***** Data segment
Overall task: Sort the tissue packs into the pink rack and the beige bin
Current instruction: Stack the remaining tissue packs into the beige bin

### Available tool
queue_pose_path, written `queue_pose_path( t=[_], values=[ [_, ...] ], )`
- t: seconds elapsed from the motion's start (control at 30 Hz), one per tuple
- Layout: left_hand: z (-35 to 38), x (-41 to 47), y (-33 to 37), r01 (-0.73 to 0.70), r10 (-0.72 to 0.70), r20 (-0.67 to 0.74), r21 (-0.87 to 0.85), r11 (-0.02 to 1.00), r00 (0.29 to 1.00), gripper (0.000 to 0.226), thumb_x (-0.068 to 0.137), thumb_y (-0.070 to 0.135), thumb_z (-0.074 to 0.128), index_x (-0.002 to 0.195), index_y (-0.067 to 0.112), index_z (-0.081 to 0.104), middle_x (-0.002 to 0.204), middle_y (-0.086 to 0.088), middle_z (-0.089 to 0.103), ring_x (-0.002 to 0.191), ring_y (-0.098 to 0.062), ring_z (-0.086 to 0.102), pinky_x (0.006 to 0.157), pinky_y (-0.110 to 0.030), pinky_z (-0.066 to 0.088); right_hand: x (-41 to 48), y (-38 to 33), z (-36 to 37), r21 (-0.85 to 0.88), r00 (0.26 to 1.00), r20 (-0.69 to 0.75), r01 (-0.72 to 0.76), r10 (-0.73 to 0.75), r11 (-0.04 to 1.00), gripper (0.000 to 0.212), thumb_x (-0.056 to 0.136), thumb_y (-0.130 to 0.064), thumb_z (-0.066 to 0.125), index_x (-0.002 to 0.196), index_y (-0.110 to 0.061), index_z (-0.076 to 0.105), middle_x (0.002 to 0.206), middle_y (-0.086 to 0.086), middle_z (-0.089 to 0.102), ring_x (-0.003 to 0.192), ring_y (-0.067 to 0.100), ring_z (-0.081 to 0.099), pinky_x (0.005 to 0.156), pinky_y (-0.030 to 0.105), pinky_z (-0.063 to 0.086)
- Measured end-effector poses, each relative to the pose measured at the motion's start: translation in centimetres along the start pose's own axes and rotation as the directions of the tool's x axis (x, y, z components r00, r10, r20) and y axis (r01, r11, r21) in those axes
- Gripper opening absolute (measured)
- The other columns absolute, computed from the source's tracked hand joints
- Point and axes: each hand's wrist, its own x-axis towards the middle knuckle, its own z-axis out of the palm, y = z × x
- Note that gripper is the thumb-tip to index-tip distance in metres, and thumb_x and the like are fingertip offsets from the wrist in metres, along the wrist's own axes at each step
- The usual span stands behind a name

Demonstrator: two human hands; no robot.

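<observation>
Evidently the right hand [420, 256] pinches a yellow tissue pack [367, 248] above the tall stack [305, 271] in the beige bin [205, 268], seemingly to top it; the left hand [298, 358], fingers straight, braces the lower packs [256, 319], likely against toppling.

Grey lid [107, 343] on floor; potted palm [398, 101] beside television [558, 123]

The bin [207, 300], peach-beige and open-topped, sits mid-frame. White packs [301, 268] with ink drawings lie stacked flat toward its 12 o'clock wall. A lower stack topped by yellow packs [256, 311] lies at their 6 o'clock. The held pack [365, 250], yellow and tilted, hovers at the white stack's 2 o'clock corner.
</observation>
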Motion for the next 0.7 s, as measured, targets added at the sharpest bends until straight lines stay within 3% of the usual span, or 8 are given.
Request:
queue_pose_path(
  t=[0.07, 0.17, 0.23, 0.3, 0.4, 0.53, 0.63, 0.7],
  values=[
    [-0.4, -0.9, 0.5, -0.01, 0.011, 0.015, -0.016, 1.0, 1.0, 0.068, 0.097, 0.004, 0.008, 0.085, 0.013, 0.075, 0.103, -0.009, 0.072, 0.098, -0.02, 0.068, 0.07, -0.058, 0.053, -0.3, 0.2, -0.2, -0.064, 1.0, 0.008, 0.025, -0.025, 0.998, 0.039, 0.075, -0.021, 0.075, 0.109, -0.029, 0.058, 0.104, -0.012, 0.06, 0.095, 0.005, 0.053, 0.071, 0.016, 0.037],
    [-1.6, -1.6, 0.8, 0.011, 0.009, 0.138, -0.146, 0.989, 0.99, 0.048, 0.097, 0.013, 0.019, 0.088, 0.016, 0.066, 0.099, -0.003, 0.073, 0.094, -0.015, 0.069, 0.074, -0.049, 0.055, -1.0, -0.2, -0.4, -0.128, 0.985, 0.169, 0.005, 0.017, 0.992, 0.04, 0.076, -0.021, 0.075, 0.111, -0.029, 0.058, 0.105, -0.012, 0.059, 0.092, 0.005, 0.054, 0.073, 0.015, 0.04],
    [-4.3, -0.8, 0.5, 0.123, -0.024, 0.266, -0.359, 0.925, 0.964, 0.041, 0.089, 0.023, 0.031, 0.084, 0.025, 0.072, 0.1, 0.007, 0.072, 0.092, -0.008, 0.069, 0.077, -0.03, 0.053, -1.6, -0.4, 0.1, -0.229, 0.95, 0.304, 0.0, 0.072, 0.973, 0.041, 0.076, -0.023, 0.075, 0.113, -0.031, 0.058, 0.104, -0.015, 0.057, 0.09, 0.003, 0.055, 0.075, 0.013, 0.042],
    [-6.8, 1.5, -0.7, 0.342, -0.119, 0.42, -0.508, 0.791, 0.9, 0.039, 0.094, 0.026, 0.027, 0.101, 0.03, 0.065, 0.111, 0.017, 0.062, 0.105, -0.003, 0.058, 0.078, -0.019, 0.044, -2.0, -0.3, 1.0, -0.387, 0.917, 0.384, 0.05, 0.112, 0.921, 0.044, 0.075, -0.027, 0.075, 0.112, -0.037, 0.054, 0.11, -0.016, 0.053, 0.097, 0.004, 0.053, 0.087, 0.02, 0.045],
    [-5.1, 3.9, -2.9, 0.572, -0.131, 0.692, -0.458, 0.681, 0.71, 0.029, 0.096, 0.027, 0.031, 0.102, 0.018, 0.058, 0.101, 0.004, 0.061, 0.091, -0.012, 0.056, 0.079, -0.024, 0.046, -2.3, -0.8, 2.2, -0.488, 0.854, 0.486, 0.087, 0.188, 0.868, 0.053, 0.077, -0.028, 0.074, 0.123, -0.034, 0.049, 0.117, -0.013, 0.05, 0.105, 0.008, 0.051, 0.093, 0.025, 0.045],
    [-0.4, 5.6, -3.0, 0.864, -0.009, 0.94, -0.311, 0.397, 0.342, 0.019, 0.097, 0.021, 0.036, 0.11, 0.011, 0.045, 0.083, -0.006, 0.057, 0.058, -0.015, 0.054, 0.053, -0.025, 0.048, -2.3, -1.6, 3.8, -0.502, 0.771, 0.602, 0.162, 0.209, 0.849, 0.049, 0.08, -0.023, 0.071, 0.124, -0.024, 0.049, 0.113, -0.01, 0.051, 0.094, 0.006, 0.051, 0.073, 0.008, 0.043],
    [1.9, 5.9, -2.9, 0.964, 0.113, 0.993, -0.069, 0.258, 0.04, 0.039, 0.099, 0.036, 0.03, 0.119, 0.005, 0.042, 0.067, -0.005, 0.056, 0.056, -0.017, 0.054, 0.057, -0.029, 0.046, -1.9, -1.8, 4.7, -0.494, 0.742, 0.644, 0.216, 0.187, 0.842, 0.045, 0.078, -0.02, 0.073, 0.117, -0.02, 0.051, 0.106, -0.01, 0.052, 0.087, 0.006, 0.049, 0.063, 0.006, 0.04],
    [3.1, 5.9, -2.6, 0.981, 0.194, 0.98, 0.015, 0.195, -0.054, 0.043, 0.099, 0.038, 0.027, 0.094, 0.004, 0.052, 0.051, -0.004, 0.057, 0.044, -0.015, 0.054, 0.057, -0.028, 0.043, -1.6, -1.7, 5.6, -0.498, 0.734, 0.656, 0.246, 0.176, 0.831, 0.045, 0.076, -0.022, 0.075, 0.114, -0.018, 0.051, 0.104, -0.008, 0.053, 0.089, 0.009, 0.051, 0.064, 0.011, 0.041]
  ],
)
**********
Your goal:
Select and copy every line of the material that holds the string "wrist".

Output for this task:
- Point and axes: each hand's wrist, its own x-axis towards the middle knuckle, its own z-axis out of the palm, y = z × x
- Note that gripper is the thumb-tip to index-tip distance in metres, and thumb_x and the like are fingertip offsets from the wrist in metres, along the wrist's own axes at each step

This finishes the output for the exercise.